A meeting attended by a number of senior officials was held in Stand Off, AB. on Oct. 22.
More than a dozen people attended that meeting in the Chief Shot Both Sides Building on the Blood Reserve. Included in that number was court monitor Randy Bennett, Michael Mooney of Crawford Class Action Services, National Administrative Committee member Kathleen Mahoney and her spouse Phil Fontaine, former national chief and representative plaintiff for the residential schools settlement agreement, Treaty 7 Grand Chief Charles Weasel Head, who is also chief of the Blood Tribe, Charlene Belleau, head of the AFN residential schools unit, and others.
The allegations former students were making against Blott and Company were put before the court monitor at that Saturday meeting in Southern Alberta. We are told the court monitor made the decision then and there to ask the court to order an investigation.
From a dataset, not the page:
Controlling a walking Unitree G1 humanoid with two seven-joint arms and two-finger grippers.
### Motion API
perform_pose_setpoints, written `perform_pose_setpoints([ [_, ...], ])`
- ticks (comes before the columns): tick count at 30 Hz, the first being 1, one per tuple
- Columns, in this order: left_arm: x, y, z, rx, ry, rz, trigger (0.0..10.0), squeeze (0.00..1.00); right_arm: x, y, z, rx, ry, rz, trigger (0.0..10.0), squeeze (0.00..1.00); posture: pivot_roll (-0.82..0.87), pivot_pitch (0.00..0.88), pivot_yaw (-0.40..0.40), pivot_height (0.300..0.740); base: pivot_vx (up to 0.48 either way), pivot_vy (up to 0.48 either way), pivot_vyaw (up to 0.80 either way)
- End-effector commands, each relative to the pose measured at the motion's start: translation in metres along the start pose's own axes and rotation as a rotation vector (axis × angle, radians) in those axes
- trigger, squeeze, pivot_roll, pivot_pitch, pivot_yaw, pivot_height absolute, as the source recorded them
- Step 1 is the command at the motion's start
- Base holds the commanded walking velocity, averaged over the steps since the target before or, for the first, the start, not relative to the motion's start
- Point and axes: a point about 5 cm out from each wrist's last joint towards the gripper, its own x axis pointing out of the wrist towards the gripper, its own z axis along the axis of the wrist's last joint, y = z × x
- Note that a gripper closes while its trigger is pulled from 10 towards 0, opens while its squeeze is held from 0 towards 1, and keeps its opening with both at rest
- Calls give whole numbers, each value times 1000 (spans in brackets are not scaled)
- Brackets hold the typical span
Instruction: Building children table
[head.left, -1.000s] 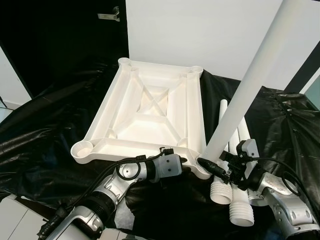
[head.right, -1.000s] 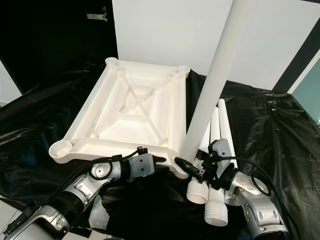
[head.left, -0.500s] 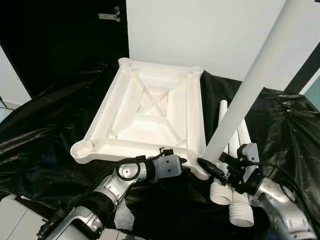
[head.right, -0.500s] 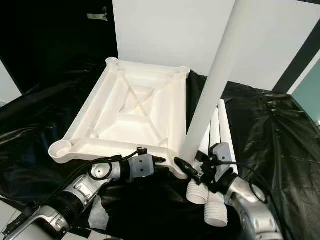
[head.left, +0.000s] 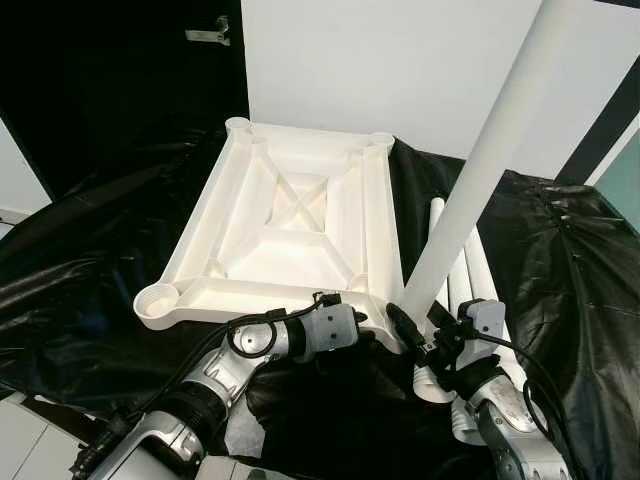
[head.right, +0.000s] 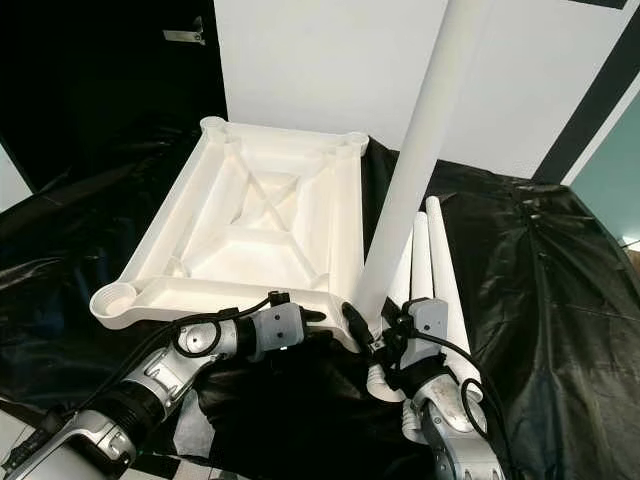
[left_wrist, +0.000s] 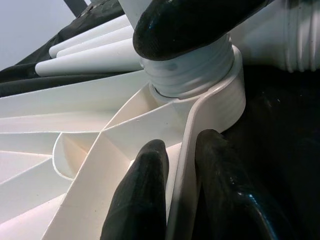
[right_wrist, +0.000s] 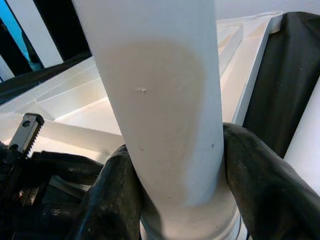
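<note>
At the near right corner of the upturned tabletop (head.left: 290, 230), a table leg (head.left: 480, 170) stands with its threaded end seated in the corner socket (left_wrist: 220, 100). The tabletop lies underside up on a black sheet (head.left: 90, 270), ribs showing.

**Right gripper.** The right gripper (head.left: 420, 335) pinches the leg just above the socket; in the right wrist view one finger (right_wrist: 260, 185) presses on each side of the white tube.

**Left gripper.** The left gripper (head.left: 368, 330) is clamped on the near edge of the tabletop beside the same corner. The left wrist view shows one finger (left_wrist: 142, 200) inside the rim and the other outside, pressed onto the thin wall.

**Change over the last second.**
1. The right arm has drawn in under the leg, and the wrist now sits closer to the corner.
2. The leg stands a little steeper than before, though still tilted away to the right.
3. The left gripper holds the same place on the rim.
4. Part of the shift in both eye views comes from the head camera moving.

**Meaning for the task.** The leg appears to be in the course of being threaded in; the threads above the socket are still exposed, so it is probably not yet fully home.

**Remaining parts.** Three spare legs (head.left: 470, 290) lie side by side on the sheet, just right of the tabletop. Three sockets stand open.
</note>
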Motion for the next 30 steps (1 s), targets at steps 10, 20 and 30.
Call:
perform_pose_setpoints([
  [10, 1, -32, -18, -21, 79, -215, 10000, 0, -6, -26, 0, -129, 111, 166, 10000, 0, 231, 0, -79, 740, 0, 0, 0],
  [20, 0, -31, -19, -21, 83, -213, 10000, 0, -4, -55, 13, -205, 172, 312, 0, 0, 231, 0, -74, 740, 0, 0, 0],
  [30, 0, -32, -19, -19, 80, -212, 10000, 0, -9, -51, 5, -118, 205, 330, 0, 0, 235, 0, -78, 740, 0, 0, 0],
])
We expect the matter was discussed when the Oversight Committee met in Toronto on Oct. 25, but the minutes of that meeting have not yet been posted online.
Shortly after that meeting in Stand Off, Mooney applied to British Columbia Supreme Court Justice Brenda Brown for an ex parte order suspending the law firm from contact with its clients. That order was issued in Vancouver on October 31.
An ex parte application is one where the other side is not present to argue against the action requested of the court. Ex parte processes are very rare. After the suspension order was issued, the parties were summoned to appear before Justice Brown in Vancouver on November 10.
At the end of that day-long hearing, Justice Brown lifted the suspension so that Blott and Company clients could resume receiving legal representation. But the judge ordered the court monitor to commence an investigation into the allegations.
As we said earlier, the judge placed a publication ban on materials before the court. APTN Investigates does not know what is before the court. We have not obtained any materials or information from what has been filed in court. We are reporting only on information we gathered independently. Most of that information was gathered well before the court became involved in this matter. Many current or former Blott clients allowed us to look through their files and see the paperwork associated with their claims last August.
During the last weekend in November, the court monitor began seizing files. One of our sources voluntarily surrendered the material she had placed in the possession of Russell D. Taylor, a private investigator in Alberta.